# New Tank



## Bodega (Aug 16, 2008)

I am buying a new tank in 2 weeks. I am getting a 55 gallon, 110 Aquaclear, top S.B Light, stand, and a heater. How does this sound for Malawi cichlids.


----------



## gordonrp (Mar 23, 2005)

I prefer canisters on my 50 gallon tanks, I have fluval 405s on them. A hob should be fine for that size tank but i just prefer the cleaning power of a canister.


----------



## Cliff.Claven (Jul 4, 2007)

I have a power filter on my 100g and I know a canister could keep up better...which is why I bought one the other day...but the biggest deal is to not over feed your fish and watch the water quality.

You can keep Malawi in a 50ish gallon tank no problem it just limits the number of fish, some of the species and how long the water stays clean. If you're responsible you'll be fine with your set up.


----------



## Hoosier Tank (May 8, 2007)

Welcome to C-F Bodega! I must say you are starting off on the right foot. So many of us start with "I have a ___ size tank, what can I put in it?" In general, a 55g is a great 1st cichlid tank and in my (and many others) opinion a AquaClear 110 is the best HOB for that tank.
Now I am gonna ask what Malawians are you leaning towards? If you are still deciding, check out the "Cookie Cutter" section in the Library here on C-F. You have a good number of choices for a 55g. Mbuna and lots of rocks are what instantly come to mind for most... but we shouldn't assume that's what you mean. So with that said, what would you like to see in your new tank?


----------



## Bodega (Aug 16, 2008)

In my 55 i am going to put:

1 Yellow Lab 
1 Midnight Mloto 
2 Nyerei 
Male Ruby Red 
1 Eureka Red 
1 Red Empress 
1 Ruby Green Hap 
1 Trewavasae Mpanga Red

Should i stay away from a all male tank? How many fish do you think a 55 gallon can hold.


----------



## Bodega (Aug 16, 2008)

I now have a 20 gallon that is fully cycled and have had for 10 months. Soon i am going to buy a 55 g. I have heard that all i have to do is add a couple gallons of my old dirty water into the 55 g and i will have it fully cycled is this true?


----------



## crotalusfan (Jun 21, 2008)

No. The bacteria lives mainly in the filter. If you put the old filter on the new tank, things should go pretty quick, depending on the size of the filter. Moving some of the water and substrate will help, but like I said, it's mostly the filter.


----------



## BurgerKing (Jul 1, 2008)

try to use the filter from your other tank for a bit. You could get some goldfish or whatever yo like to help it as well. Buying a test kit is a good idea so you know when your tank is fully cycled.


----------



## remarkosmoc (Oct 19, 2005)

Bacteria lives on surfaces. Any surface will have bacteria colonized on it. Filter media usually has a lot of surface area and thus a lot of bacteria. Using gravel, fake plants, filter media or anything from the old tank will help. As said above, the water has minimal bacteria in it.


----------



## Bodega (Aug 16, 2008)

I have a Whisper 20 on my 20 g right now. So should i run that with my Aqau clear 110 on my 55 g. Will that do the trick?


----------



## lotsofish (Feb 28, 2008)

> I have a Whisper 20 on my 20 g right now. So should i run that with my Aqau clear 110 on my 55 g. Will that do the trick?

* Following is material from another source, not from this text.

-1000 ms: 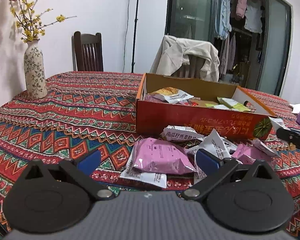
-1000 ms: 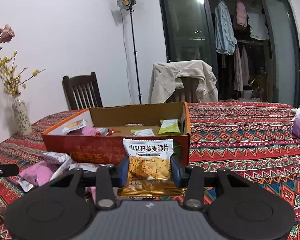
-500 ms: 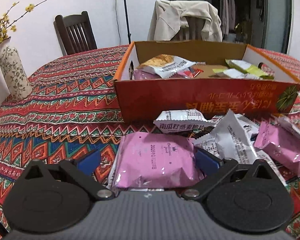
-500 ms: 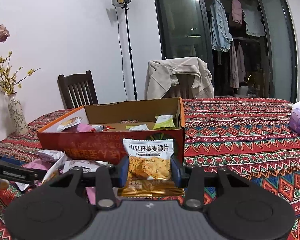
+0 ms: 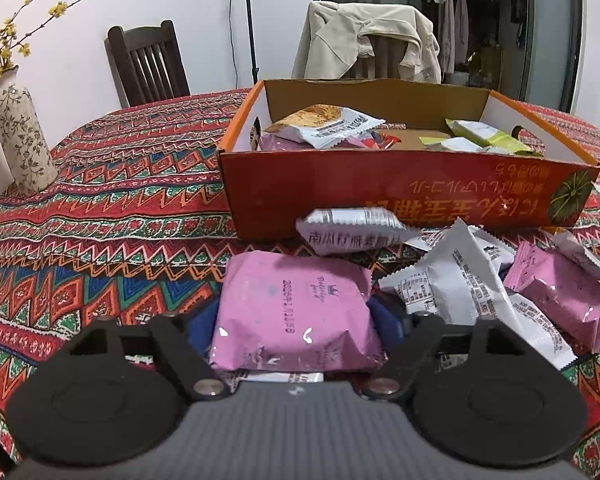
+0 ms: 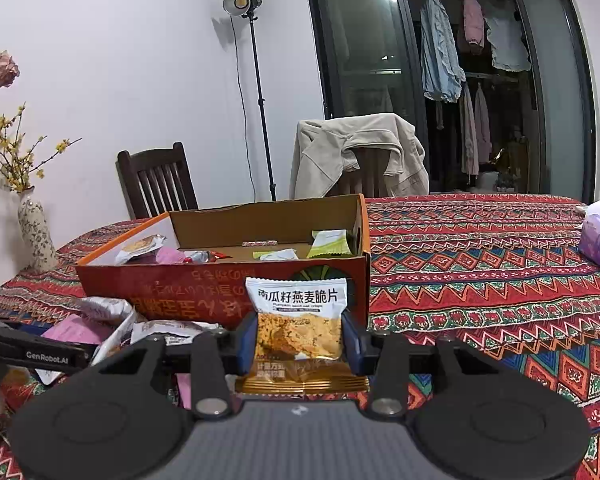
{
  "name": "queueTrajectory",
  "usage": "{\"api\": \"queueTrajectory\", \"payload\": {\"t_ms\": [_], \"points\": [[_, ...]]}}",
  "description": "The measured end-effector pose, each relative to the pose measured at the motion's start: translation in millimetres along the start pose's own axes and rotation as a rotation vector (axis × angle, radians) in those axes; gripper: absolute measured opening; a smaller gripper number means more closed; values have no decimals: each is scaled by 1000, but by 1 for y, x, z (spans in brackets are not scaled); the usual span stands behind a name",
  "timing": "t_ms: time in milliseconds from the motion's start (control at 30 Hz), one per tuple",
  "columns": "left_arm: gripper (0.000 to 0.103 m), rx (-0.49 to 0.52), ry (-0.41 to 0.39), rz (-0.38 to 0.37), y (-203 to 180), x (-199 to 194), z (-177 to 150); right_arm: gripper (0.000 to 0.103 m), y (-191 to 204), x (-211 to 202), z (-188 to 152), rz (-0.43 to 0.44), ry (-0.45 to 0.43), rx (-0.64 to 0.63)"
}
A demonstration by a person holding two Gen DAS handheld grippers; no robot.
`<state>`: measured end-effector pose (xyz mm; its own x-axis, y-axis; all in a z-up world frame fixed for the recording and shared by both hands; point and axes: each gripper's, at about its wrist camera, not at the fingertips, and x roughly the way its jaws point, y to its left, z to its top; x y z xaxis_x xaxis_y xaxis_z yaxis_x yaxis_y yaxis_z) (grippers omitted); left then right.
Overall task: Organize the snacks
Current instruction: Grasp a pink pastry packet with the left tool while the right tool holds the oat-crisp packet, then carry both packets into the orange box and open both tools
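Left wrist view: the left gripper (image 5: 292, 322) is closing, and the pink packet (image 5: 294, 312) lies directly between its blue pads (image 5: 384, 318), so the grasp turns on that alignment. The packet's long axis runs away from the gripper toward the box, and the pads meet its two long sides. They appear to touch the film, though the packet hides the contact line and I cannot be sure they press yet. The packet is a soft, glossy pillow of foil film with crimped ends; it should dent and slip under a light squeeze. Ahead of the gripper stands the orange cardboard box (image 5: 404, 200), open-topped and stiff-walled, with several packets already inside. Between gripper and box lies a white packet (image 5: 354, 232); ahead and to the right lies a loose heap of white and pink sachets (image 5: 500, 292), crinkled and overlapping. All rest on a woven, zigzag-patterned tablecloth (image 5: 112, 216).

Right wrist view: the right gripper (image 6: 299, 344) stands about a third open and clamps an oat crisp packet (image 6: 298, 328) upright by its two side edges, its white top pointing at the box wall (image 6: 204, 296) just ahead. This hand's load is nearer to being dropped in; the box opening is ahead and slightly left. The left gripper's arm (image 6: 36, 350) shows low on the left, over the heap.
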<state>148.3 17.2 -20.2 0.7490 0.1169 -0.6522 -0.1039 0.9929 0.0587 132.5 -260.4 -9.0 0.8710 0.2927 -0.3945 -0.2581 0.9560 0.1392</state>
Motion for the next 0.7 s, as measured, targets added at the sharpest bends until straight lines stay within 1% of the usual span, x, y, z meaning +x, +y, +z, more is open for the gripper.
{"api": "queueTrajectory", "payload": {"t_ms": [133, 400, 700], "points": [[73, -34, -23, -9, 7, -7, -1, 42, 0, 0, 1, -2, -2, 2], [73, -63, -91, -14, 17, -31, -6, 42, 0, -3, -2, 0, -18, 0], [73, -108, -197, -48, 33, -69, -2, 42, 4, -9, -2, 11, -48, -19]]}}
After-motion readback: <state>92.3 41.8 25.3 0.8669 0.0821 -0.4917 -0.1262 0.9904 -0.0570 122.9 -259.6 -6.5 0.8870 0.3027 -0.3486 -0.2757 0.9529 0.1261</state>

It should work or at least start the culture in the new tank. Just don't overload it by adding too many fish at one time. Keep checking the water in the new tank so if any water changes are needed, you can be on top of things.


----------



## MidNightCowBoy (May 7, 2007)

the Aquaclear will be fine to start off, but be ready to either purchase another Aquaclear or a cannister. Your Bio will be fine it will probably be your mechanical filtration that will drive you to purchase a second filter.

2 Aquaclear 110's are a good way to go on a 55 gallon, but once you've moved onto cannisters you won't go back! I have an Aquaclear 110 and a Rena XP3 on my 55 gallon Tanganikya.


----------



## PiscesGirl (Aug 18, 2008)

I upgraded from a 28 to a 55 by emptying my 28 entirely into the 55 and filled the rest with Primed water. I then washed the old filter media thoroughly in the tank, making the water really murky! I put the old media into a new filter and new media into the old filter and put them both on the 55. This way, the new filter was just as old as the old by the time they had finished filtering and clearing the water. Does that make sense? :-? Anyhoo.. intstant cycle and all my fish transfered without a hitch!


----------



## Bodega (Aug 16, 2008)

"I then washed the old filter media thoroughly in the tank, making the water really murky! I put the old media into a new filter and new media into the old filter and put them both on the 55. " 
How did you do that?


----------



## Bodega (Aug 16, 2008)

"Your Bio will be fine it will probably be your mechanical filtration that will drive you to purchase a second filter."

What my bio and whats my mechanical filitation?


----------



## alicem (Jul 26, 2007)

MidNightCowBoy said:


> Your Bio will be fine it will probably be your mechanical filtration that will drive you to purchase a second filter.





Bodega said:


> What my bio and whats my mechanical filitation?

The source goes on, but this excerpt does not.